Susan Robinson-WhelenObserving her two grandfathers growing older in very different ways sparked Susan Robinson-Whelen, PhD’s interest in aging when she was young. Early in her undergraduate education, she chose gerontology as a career path.

“I was interested in adjustment to age and age-associated issues – loss of physical function, social roles and relationships,” says Dr. Robinson-Whelen, a scientist at TIRR Memorial Hermann’s Spinal Cord Injury and Disability Research Center (SCIDR), assistant professor of physical medicine and rehabilitation at Baylor College of Medicine, and senior investigator at the Center for Research on Women with Disabilities (CROWD). “Many of these issues are similar to the experience of people with acquired disabilities, so later it was an easy shift to move from geropsychology to disability research.”

After receiving her bachelor’s degree in psychology at Louisiana State University in Baton Rouge, Dr. Robinson-Whelen looked for graduate programs in clinical psychology offering specialization in geropsychology. She attended Washington University in St. Louis, which offered one of the first clinical geropsychology programs in the nation, and received her doctorate in clinical psychology from the same institution in 1993. She continued to focus on geropsychology during her internship at the Vanderbilt-VA Consortium in Nashville. When she started postdoctoral training in the department of psychiatry at Ohio State University, her primary interest was still aging. There she studied with Janice Kiecolt-Glaser, PhD, examining the psychological and physical health effects of caring for a family member with Alzheimer’s disease.

Dr. Robinson-Whelen moved to Houston in 1997, and was offered a research position with the Michael E. DeBakey VA Medical Center, with an affiliation as an assistant professor in the department of Physical Medicine and Rehabilitation at Baylor College of Medicine. In accepting that research position with the VA-funded Center of Excellence on Healthy Aging with Disability, she began her transition from aging to disability research.

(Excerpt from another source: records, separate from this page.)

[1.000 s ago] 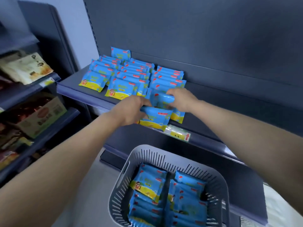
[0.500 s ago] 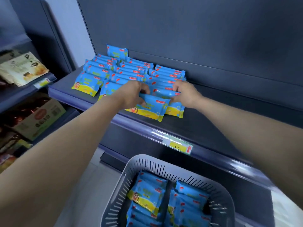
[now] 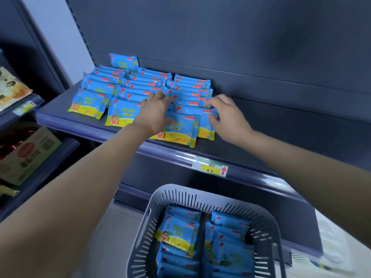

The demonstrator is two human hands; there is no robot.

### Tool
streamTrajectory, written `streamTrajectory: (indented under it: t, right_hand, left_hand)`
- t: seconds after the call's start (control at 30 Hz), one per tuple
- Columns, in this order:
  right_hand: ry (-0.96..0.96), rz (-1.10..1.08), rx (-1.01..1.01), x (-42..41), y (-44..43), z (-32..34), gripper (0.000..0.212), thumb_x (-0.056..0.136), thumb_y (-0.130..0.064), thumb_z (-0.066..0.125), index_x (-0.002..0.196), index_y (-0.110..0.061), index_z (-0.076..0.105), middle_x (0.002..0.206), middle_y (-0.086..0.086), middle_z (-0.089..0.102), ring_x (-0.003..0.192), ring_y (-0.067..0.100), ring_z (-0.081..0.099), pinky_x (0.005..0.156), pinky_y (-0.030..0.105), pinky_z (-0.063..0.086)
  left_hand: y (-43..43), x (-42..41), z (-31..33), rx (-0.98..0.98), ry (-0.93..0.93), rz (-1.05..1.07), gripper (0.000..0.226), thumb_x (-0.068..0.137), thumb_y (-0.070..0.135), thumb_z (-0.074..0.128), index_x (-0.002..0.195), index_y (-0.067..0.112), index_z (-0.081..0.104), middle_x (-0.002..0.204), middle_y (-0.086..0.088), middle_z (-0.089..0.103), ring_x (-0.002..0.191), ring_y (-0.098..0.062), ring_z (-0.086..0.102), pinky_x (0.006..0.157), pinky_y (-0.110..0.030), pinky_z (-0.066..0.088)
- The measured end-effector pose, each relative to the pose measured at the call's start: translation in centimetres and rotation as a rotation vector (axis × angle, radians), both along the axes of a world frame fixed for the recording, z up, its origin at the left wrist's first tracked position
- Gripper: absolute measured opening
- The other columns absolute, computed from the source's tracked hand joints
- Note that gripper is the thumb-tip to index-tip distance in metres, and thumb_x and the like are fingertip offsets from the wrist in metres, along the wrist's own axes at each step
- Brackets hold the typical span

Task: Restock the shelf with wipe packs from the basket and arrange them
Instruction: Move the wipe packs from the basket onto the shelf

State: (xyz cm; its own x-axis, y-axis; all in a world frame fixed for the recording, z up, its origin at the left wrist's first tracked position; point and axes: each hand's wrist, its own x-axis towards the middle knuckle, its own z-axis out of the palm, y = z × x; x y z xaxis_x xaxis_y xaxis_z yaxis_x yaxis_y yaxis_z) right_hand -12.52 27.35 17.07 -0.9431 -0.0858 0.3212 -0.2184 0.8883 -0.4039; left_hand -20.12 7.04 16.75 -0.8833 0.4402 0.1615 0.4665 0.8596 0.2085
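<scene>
Facing you: the front pack (image 3: 181, 130) lay flat by the shelf (image 3: 281, 125) edge, long axis left-to-right, overlapping the stacked row (image 3: 193, 91) behind
Left hand (image 3: 155, 115): nearer; it covered that pack's upper left corner; grip hidden under your palm, so you could not tell
Right hand (image 3: 227, 119): released; curved fingertips touched the row's right edges
Basket (image 3: 176, 189): below, spare packs (image 3: 226, 247) inside; near rim cut off

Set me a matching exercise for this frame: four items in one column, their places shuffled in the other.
1. basket
2. price tag
3. brown carton
4. front wipe pack

A. on the front rail of the shelf
B. on the shelf, held by the left hand
C. below the shelf, holding wipe packs
D. on the lower side shelf, far left

Pairs: 1-C, 2-A, 3-D, 4-B
</scene>
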Motion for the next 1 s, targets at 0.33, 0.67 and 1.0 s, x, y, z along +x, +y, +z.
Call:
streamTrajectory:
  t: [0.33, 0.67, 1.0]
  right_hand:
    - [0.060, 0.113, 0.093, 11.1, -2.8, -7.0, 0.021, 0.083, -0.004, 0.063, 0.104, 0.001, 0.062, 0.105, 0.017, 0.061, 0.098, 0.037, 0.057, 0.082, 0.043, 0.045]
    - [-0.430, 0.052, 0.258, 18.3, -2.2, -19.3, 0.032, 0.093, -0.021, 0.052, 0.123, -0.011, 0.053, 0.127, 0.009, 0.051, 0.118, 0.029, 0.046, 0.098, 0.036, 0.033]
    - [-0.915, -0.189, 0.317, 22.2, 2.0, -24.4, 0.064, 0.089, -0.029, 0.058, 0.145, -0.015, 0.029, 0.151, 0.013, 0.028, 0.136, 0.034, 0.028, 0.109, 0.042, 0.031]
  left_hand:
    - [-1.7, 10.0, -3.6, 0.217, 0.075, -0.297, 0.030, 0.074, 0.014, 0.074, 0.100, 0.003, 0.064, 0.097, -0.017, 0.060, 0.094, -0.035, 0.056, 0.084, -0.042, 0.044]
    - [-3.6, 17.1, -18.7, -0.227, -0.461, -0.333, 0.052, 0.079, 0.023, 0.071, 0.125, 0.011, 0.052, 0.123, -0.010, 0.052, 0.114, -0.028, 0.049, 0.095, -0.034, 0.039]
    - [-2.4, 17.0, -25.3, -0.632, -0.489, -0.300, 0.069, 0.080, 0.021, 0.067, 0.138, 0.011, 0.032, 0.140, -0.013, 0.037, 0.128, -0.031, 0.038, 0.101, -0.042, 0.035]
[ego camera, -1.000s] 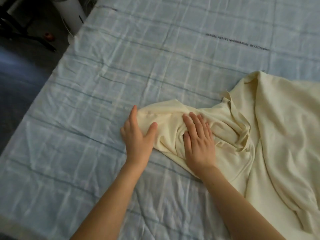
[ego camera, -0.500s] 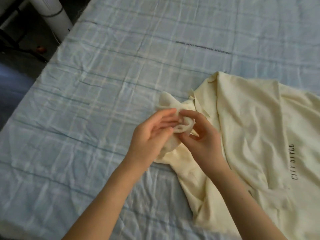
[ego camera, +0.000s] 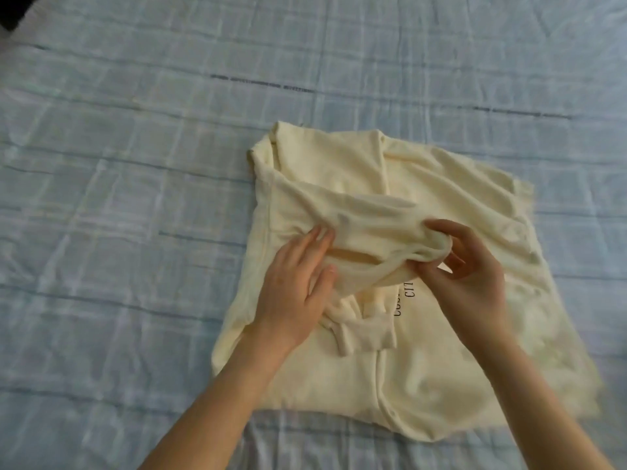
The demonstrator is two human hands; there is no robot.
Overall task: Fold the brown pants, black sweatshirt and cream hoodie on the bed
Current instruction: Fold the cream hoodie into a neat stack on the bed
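On the bed (ego camera: 135, 164), the hoodie (ego camera: 424, 385) lies mid-fold. Its sleeve (ego camera: 366, 212) is pinched by the right hand (ego camera: 475, 276), fingers curled, and pressed by the left hand (ego camera: 291, 300), fingers straight. The sleeve is best drawn taut across the hoodie, then smoothed flat.

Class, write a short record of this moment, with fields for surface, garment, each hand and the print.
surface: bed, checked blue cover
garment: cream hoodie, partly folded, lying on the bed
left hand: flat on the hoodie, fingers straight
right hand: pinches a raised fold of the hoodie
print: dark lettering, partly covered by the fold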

In addition to the diverse reactions of her grandfathers to aging, Dr. Robinson-Whelen was inspired by her parents, both of whom are committed to making a difference in people’s lives. Her father is a retired ophthalmologist who at age 80 continues to make medical mission trips to Mexico as he has for the past 40 years. Her mother frequently accompanies him, helping to prep patients and manage medical supplies.

Dr. Robinson-Whelen has worked at the Baylor College of Medicine Center for Research on Women with Disabilities (CROWD) for the past 15 years and began working at TIRR Memorial Hermann’s Spinal Cord Injury and Disability Research Center (SCIDR) in 2012. Working with close colleagues Margaret Nosek, PhD, Rosemary Hughes, PhD, and Heather Taylor, PhD, she has been involved as principal investigator or co-investigator on numerous studies in which they have developed and tested intervention programs for people with disabilities.

“Our interventions have ranged from stress self-management and depression self-management to health promotion and weight management to safety and abuse prevention,” she says. “Our work spans a range of issues because it is directed by consumer needs.”

Over the years she has learned the value of involving members of the community in all phases of her research. “Developing effective interventions for people with disability is not enough if they’re unable to take advantage of them due to disability-related barriers to participation,” she says. “After witnessing these barriers, our research team felt compelled to circumvent them, which led us to begin delivering interventions in WebEx and the virtual world of Second Life.

“Having people with SCI leading our programs is critical to the openness we witness in these group interventions,” Dr. Robinson-Whelen says. "Our peer facilitators are amazing to watch. They help group members engage and feel connected more quickly than they otherwise would and help them feel safe having sensitive discussions. They share things they’ve learned along the way, as well as some of their own challenges. This creates an environment in which everyone feels they have something to offer. In the first session of a recent group, one of the group members said how excited she was to be in the program and how she couldn’t wait to learn from all of her fellow group members. I love that! I love that they didn’t say they can’t wait to hear what the researchers had to say. They have so much to share and learn from each other. They’re truly the power behind the intervention work we do.”